-- INSTRUCTIONS FOR THE TASK --
Look through the data below, and copy each line that carries the word "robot".

BEGIN RECORDS FOR THE EXERCISE

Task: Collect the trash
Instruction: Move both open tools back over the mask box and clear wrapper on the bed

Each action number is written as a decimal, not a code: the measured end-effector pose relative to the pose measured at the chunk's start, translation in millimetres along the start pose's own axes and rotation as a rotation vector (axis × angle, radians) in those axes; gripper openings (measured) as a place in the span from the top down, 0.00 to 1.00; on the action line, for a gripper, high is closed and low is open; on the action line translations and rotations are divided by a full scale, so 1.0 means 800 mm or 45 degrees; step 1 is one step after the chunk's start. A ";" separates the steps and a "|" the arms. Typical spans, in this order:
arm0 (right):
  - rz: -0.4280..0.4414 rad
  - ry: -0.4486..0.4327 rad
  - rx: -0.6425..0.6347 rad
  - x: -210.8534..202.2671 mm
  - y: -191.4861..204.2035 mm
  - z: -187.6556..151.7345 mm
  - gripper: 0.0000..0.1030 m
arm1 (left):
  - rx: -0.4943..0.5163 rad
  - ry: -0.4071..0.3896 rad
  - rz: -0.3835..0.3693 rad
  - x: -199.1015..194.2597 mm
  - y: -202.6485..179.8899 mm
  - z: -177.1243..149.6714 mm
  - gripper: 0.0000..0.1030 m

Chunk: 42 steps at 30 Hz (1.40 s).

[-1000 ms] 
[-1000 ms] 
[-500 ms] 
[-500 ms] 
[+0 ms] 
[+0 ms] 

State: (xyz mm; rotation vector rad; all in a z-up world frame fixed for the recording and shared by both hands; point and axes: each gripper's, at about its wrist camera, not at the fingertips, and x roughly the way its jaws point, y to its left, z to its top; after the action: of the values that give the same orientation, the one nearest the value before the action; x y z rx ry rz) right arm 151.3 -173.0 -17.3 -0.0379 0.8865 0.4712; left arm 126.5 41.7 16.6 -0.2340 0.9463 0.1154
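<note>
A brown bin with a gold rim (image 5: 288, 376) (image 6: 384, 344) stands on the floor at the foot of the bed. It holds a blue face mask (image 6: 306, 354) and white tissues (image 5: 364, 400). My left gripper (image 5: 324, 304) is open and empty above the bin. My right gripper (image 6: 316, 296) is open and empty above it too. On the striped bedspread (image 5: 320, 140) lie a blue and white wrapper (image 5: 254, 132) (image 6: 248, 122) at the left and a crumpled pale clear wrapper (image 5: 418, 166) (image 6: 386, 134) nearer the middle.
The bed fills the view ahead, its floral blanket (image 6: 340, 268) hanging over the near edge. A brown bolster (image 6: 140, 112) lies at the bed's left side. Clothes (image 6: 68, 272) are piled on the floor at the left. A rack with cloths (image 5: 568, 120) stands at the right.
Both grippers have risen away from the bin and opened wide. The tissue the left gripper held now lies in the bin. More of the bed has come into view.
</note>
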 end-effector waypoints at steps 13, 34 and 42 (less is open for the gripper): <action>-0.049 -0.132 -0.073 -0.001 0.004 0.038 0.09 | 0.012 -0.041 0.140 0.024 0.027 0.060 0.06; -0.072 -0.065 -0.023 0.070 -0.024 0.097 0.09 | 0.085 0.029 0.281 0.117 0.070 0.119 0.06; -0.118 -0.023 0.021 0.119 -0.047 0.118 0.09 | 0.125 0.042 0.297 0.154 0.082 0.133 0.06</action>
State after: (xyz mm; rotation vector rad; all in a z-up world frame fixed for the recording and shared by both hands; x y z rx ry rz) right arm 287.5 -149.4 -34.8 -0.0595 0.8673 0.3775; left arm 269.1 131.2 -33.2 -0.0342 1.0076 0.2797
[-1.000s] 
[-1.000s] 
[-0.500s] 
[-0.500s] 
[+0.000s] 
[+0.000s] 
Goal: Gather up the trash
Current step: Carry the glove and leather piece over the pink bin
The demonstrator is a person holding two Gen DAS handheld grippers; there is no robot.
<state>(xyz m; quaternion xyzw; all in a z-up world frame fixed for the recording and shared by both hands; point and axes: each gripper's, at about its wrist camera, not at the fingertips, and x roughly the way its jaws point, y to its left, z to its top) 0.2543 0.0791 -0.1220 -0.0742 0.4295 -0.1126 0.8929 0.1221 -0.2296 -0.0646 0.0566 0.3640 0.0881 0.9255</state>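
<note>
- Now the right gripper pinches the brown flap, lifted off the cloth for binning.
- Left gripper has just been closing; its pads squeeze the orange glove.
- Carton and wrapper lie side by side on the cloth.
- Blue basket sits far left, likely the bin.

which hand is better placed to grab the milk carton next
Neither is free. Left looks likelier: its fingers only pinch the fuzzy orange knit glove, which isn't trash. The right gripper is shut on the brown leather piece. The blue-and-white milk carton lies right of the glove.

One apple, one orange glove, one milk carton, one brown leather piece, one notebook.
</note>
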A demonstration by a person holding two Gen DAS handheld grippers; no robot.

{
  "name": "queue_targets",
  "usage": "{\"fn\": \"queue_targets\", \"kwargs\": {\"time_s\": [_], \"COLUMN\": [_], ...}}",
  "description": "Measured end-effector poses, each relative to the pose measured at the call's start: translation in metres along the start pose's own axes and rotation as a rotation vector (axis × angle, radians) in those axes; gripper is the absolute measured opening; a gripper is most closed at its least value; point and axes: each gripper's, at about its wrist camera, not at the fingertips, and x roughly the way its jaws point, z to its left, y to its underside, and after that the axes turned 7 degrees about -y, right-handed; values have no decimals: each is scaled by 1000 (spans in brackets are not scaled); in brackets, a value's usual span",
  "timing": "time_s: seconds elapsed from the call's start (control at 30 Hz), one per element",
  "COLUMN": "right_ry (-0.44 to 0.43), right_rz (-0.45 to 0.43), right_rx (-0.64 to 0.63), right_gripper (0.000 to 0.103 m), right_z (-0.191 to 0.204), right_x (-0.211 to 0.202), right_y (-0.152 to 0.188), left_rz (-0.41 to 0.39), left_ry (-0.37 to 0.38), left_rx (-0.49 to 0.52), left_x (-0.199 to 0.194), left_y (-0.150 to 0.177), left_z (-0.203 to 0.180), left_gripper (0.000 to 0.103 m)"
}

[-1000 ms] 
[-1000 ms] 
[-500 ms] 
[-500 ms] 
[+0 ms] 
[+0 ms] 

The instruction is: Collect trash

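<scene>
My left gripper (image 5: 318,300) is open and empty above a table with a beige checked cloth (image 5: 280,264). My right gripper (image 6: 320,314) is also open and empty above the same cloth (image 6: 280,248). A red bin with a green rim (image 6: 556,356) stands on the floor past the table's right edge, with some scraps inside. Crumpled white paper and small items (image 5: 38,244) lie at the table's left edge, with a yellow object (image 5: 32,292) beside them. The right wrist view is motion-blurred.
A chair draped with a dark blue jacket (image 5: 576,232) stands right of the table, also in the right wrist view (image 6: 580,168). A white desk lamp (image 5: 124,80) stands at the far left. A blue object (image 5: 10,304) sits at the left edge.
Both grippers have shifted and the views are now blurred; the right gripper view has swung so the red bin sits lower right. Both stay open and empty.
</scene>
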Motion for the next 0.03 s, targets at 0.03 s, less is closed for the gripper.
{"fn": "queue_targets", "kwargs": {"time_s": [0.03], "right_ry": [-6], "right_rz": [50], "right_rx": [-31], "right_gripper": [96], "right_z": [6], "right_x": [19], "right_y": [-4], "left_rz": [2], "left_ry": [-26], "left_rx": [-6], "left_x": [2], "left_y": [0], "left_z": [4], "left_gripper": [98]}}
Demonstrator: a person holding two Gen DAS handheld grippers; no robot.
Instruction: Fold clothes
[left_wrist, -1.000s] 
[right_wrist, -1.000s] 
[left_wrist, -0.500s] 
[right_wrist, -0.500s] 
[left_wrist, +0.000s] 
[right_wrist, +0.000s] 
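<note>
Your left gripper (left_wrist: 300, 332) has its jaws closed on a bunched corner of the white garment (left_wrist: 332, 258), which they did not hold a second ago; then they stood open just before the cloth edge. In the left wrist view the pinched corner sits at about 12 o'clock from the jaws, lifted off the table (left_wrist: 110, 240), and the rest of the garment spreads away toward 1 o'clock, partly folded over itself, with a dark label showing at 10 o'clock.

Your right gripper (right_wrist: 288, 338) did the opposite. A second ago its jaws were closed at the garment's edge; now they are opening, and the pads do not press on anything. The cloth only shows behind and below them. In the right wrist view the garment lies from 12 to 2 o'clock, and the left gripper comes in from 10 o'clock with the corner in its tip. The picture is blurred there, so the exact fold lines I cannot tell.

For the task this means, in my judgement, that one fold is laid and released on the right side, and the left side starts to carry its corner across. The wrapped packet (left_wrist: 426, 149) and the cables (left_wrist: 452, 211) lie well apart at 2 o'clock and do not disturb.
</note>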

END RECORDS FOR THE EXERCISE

-- PROBLEM SOLUTION --
The demonstrator is a person holding two Gen DAS handheld grippers; there is no robot.
A demonstration by a person holding two Gen DAS handheld grippers; no robot.
Demonstrator: a person holding two Gen DAS handheld grippers; no robot.

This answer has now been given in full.